_What to work on_
Copy the listing out exactly as shown.
━━ Exercise data
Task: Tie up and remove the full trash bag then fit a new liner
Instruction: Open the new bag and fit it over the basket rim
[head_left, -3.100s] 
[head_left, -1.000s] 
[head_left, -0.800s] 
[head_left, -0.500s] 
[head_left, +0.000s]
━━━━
_Task response_
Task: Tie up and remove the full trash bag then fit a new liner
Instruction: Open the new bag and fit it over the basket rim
[head_left, -3.100s] 
[head_left, -1.000s] 
[head_left, -0.800s] 
[head_left, -0.500s] 
[head_left, +0.000s]

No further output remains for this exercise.